The list of all compounds tested by the ITP and in progress is on the ITP website. To date, six compounds have shown significant extension of lifespan: aspirin in males only; rapamycin in males and females (with a greater effect in females); 17αEstradiol in males only; acarbose in males and females (with a greater effect in males); nordihydroguaiaretic acid (NDGA) in males only, and protandim in males only. The positive findings illustrate some important aspects for aging interventions research. The effective interventions appear to include several disparate mechanisms, demonstrating that many cellular pathways might be exploited to influence lifespan and aging. Rapamycin modulates the nutrient-sensing pathways via its interaction with mTOR. Acarbose was anticipated to work as a caloric restriction mimetic due to its ability to reduce the rate of absorption of carbohydrates, but its mechanism of action appears more complex, since caloric restriction results in significant lifespan extension in both male and female UM-HET3 mice, while the effects of acarbose were much larger in males. Aspirin is known for its anti-inflammatory and antioxidant activities, NDGA also has anti-inflammatory and antioxidant activities, 17αEstradiol has neuro-protective properties independent of binding to the estrogen receptor, and protandim activates Nrf2 transcriptional regulator. This diverse group of interventions demonstrates the complex nature of the biology of aging.
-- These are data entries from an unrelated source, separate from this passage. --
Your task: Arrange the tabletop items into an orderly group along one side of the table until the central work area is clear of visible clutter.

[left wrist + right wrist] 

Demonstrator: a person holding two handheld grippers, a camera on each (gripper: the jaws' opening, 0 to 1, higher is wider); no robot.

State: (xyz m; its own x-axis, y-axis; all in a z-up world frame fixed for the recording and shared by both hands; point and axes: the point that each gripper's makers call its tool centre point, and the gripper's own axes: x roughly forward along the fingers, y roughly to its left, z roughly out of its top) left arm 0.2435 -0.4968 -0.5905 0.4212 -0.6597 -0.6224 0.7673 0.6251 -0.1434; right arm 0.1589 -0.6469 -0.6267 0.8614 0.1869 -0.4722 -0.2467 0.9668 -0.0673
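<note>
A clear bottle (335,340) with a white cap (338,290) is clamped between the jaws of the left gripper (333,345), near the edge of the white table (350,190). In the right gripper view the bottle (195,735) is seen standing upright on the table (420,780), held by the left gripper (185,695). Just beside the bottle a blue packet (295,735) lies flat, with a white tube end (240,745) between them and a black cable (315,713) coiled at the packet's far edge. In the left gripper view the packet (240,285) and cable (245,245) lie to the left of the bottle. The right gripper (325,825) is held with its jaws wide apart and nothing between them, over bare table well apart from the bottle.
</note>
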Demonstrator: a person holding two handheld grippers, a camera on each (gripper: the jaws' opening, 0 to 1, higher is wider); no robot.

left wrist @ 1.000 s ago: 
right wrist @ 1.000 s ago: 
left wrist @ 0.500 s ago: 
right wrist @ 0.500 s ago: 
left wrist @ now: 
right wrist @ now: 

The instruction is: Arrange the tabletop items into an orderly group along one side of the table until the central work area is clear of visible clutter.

Another major surprise is the extent of sex differences in response to the interventions. Four of the six positive interventions only worked in one sex, and the two that had an effect in both sexes showed sex-specific differences in the extent of the effect. Blood levels of a compound sometimes differed between males and females, but that did not always explain the sex difference in lifespan extension. For rapamycin, achieving approximately equivalent blood levels in males and females by treating with different doses did result in similar increases in lifespan. But for NDGA, even at doses giving similar blood levels in males and females, females still did not respond. The ITP's findings illustrate how important it is to examine the effects of interventions in both sexes and suggest that further studies on the mechanism of these sex effects may yield important insights into the underlying biology, and guidance for eventually clinical studies. Multi-site testing protocols also add value to the design because some site-to-site variation is unavoidable even with every effort made to minimize differences between sites. For example, the ITP has consistently found that control male mice at one site weigh less and live longer than the control males at the other two sites, even though each site uses the same food preparations and standardized husbandry. Positive findings replicated in different labs are inherently stronger than a finding from one lab, while disparate findings convey a valuable caution and emphasize the need for replications in other laboratories, other mouse stocks, and other drug doses.